The Earth’s current geological epoch is the holocene, which is known as the “age of humans” and marked a warming period of the climate. The Earth is experiencing natural warming as well as unnatural warming due to human activity. As a result of this warming, ice sheets are melting, making the bedrock underneath more accessible. Young used cosmogenic nuclide exposure dating, which measures the age of the ice and determines when the bedrock was last exposed based on the isotopic composition. As cosmic rays enter the atmosphere, they collide with other particles to create neutrons and muons which smash into the Earth’s surface, producing many different elements in the form of isotopes within the rock. Scientists calculate the concentration of these isotopes in the rock to determine how many years ago the rock was exposed to the sky and, in turn, the age of the ice. The two most common isotopes they use are beryllium-10 (10Be) and aluminum-26 (26Al) as they have very long half lives at 1.4 million years and 700,000 years, respectively. Once the rock is covered in ice, no more isotopes are formed, so they can determine the age of the ice based on the amount of 10Be and 26Al remaining in the bedrock.

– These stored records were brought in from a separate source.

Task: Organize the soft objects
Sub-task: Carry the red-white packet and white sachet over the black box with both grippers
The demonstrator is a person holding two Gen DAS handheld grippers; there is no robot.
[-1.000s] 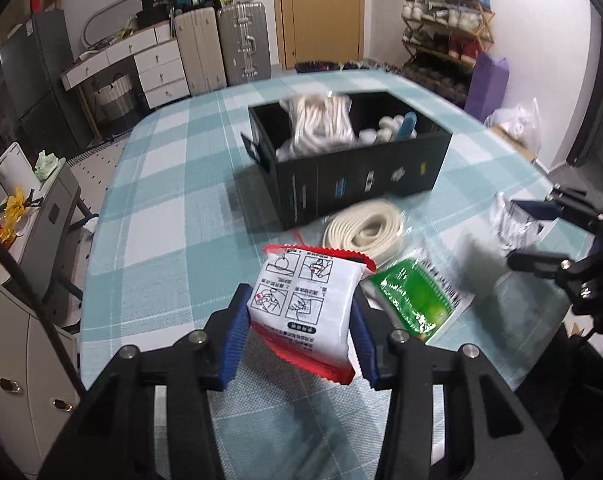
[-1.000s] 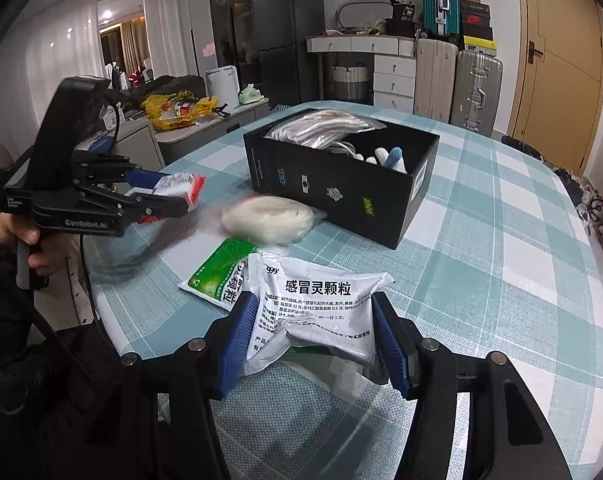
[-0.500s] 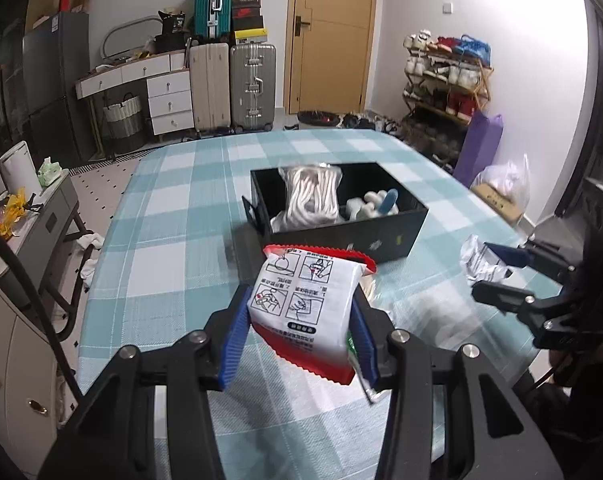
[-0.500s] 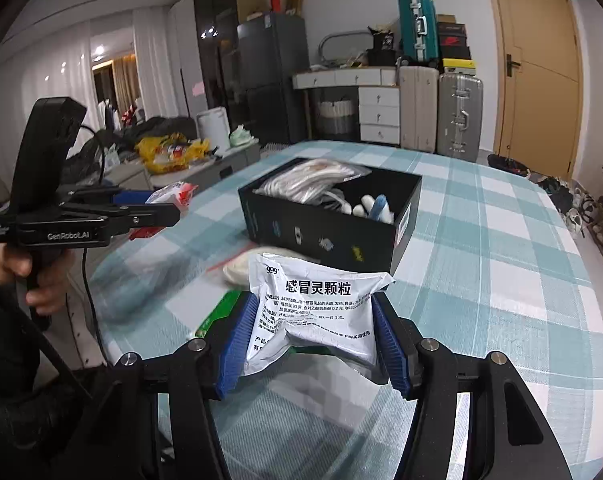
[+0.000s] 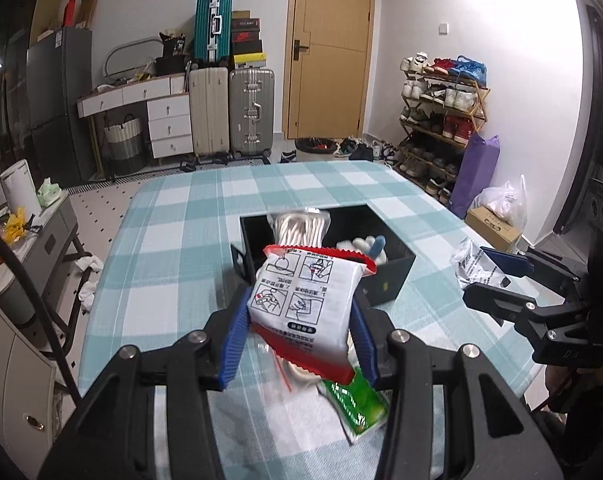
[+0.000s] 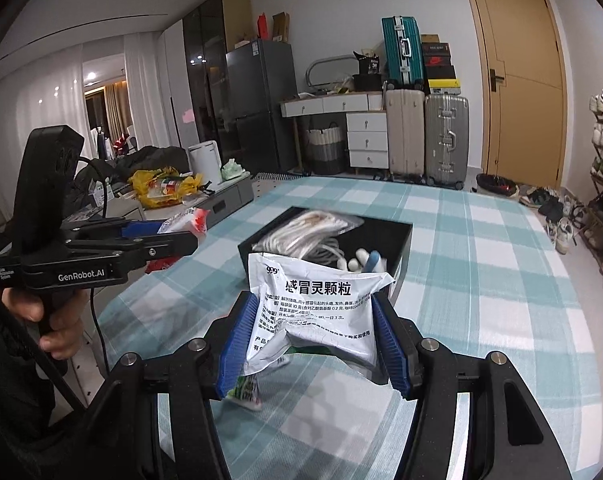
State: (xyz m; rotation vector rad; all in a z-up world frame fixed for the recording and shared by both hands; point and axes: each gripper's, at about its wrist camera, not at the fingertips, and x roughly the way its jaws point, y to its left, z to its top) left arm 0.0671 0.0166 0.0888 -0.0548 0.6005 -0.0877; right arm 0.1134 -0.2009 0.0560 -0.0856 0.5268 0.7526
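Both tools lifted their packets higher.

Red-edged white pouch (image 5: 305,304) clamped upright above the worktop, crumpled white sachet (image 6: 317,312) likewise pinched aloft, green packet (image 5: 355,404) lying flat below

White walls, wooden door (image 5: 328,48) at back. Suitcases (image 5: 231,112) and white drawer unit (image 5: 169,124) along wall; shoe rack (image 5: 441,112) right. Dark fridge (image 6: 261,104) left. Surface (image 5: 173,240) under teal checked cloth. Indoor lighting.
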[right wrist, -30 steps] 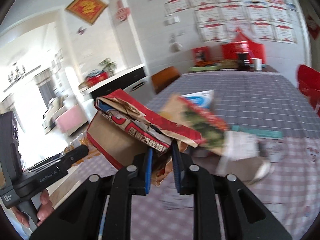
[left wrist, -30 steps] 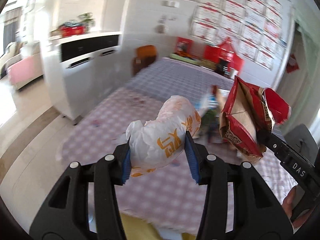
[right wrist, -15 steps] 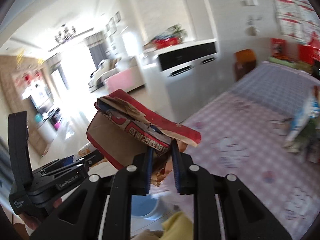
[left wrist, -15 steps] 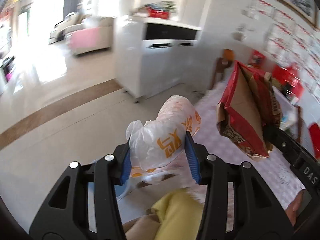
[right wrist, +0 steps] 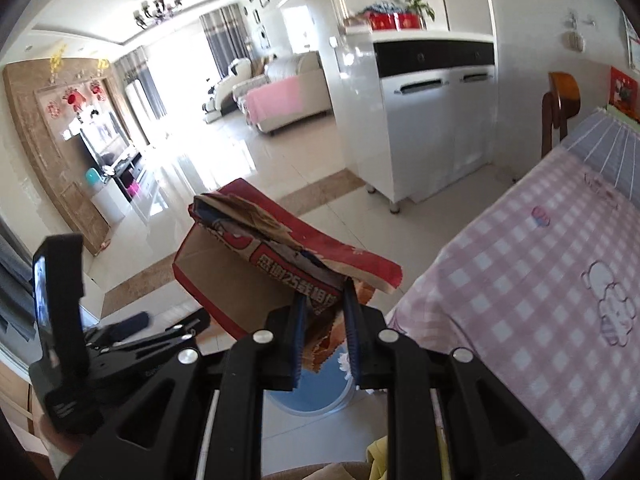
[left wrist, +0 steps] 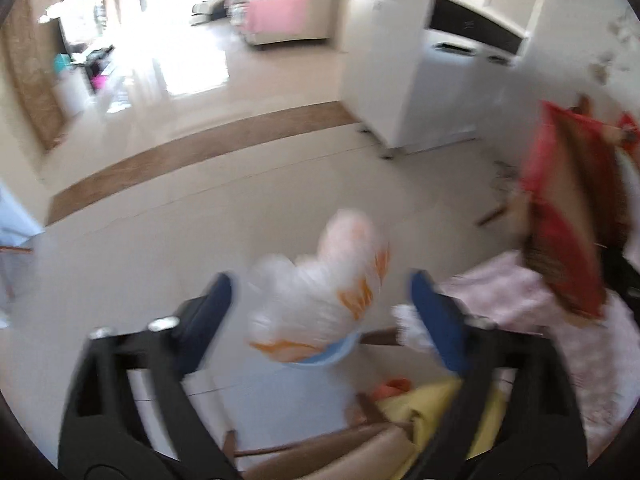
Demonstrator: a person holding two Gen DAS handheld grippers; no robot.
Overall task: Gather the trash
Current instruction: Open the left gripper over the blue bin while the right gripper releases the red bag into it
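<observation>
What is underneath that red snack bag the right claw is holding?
Below the red snack bag, a pale blue bin stands on the tiled floor. Only part of its rim and inside shows; the right claw and the bag cover the rest, so its contents stay unseen.

**Readable print**

Red snack bag (right wrist: 256,276) — white Chinese characters with the number "25" on its side, only partly legible. White plastic bag (left wrist: 320,300) — orange lettering, too blurred to read.
</observation>
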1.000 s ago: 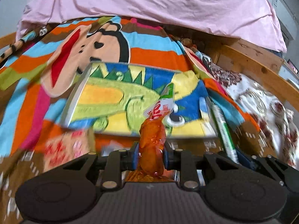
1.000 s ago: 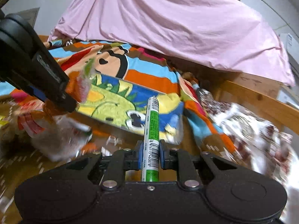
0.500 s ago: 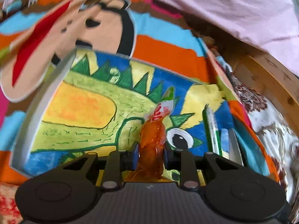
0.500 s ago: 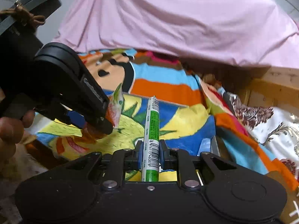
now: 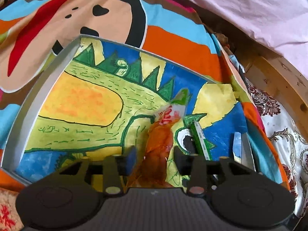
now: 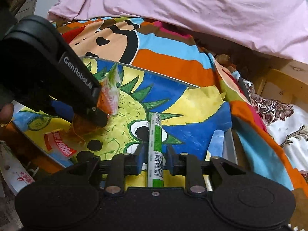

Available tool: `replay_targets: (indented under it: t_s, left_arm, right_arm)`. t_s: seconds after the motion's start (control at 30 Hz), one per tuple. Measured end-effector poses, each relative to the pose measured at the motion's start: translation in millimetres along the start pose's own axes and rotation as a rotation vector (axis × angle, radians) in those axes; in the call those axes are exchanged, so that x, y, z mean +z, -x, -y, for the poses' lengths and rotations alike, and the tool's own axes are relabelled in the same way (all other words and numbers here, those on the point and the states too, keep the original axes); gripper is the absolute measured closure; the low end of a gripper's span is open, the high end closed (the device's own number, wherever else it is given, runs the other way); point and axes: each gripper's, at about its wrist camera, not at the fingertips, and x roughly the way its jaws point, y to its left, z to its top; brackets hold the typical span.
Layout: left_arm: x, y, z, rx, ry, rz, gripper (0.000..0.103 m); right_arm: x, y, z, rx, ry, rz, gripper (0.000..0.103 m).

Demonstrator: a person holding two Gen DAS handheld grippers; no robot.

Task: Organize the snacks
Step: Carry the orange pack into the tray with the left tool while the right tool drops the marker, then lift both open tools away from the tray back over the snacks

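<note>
Both grippers sit over the tray (image 5: 32,104), a shallow grey-rimmed one lined with a green dinosaur drawing, lying on the striped cartoon blanket (image 5: 173,44) on the bed.

Left gripper (image 5: 155,154): jaws opening, clear gaps on both sides of the orange snack pouch (image 5: 158,144). The pouch is between the pads but not pinched; it lies on the tray liner, its white-and-green sealed end pointing away from the camera. In the right wrist view the same gripper (image 6: 100,113) comes in from the left, tip low over the tray, pouch (image 6: 110,98) at its tip.

Right gripper (image 6: 155,158): jaws opening too, pads off the green-and-white snack stick (image 6: 156,146), which lies between them on the liner, barcode end nearest the camera, far end by the dinosaur's eye. In the left wrist view the stick (image 5: 200,138) lies just right of the pouch, close but whether they touch I cannot tell.

Pink sheet (image 6: 192,9) is heaped behind the blanket. Another red-labelled packet (image 6: 59,148) sits at the tray's near-left edge.
</note>
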Motion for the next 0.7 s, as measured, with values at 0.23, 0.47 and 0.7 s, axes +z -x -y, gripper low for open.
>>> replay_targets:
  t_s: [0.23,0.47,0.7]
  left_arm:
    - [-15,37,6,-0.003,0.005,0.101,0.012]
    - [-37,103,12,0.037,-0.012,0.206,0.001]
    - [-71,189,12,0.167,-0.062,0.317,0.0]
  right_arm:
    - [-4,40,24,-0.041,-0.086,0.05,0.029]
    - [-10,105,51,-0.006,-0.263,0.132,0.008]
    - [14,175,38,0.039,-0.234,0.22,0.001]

The data was originally collected in the 1990s in Greenland, but the technology did not yet exist to study the isotopes within the samples without destroying them. The samples were finally able to be tested in 2015. Once they ran the tests, they had to combine the mathematical results with the geological records in order to determine a possible timeline for ice coverage. Based on this data, the scientists concluded that the Greenland ice sheet likely did not disappear in the last one million years, meaning it began melting long ago. Young’s team began collecting samples from the Barnes Ice Cap in 2022. The Barnes Ice Cap is unique because there are some areas of bedrock that were uncovered 3,500-4,000 years ago and other areas where the ice began to recede in the 1960s. Based on the information gained from cosmogenic nuclide exposure dating, they determined that the Barnes Ice Cap has not been as small as it is now for at least 2.6 million years.
This work was part of the GreenDrill project, funded by the National Science Fund (NSF), which extracted ice cores and bedrock to determine the vulnerability of the ice sheets and the possibility of sea level rising in the current warming climate. This will allow scientists to determine how changes to the ice have impacted Earth in the past and what the possible impacts will be in the coming centuries. Ice cores were collected from two different locations and are now being studied to determine what can be learned about the future from the Earth’s past.
Young’s research was popular among attendees, especially those in the earth sciences field. Lauren Segura ’26 said, “I thought it was great. It’s a lot of new research, which is really cool to hear, especially around a topic that’s so relevant right now.” Cheyenne Wentz ’27 shared this sentiment, “It was really awesome. I might do something with glaciers for my [Independent Study] so I’m really interested in, like, glaciers and ice. I just wanted to see what’s happening in the professional world.” When asked about the selection process for the Osgood Lecture, Meagen Pollock, chair of the earth sciences department, said, “[Young] is an alum of the College and the department, so we’re delighted to invite our alumni back to campus. And the work that he’s doing is really at the cutting edge of … climate research and understanding what’s happening to our ice sheets today and how they’ve changed in the past and how that could inform what they’re [going to] look like in the future.”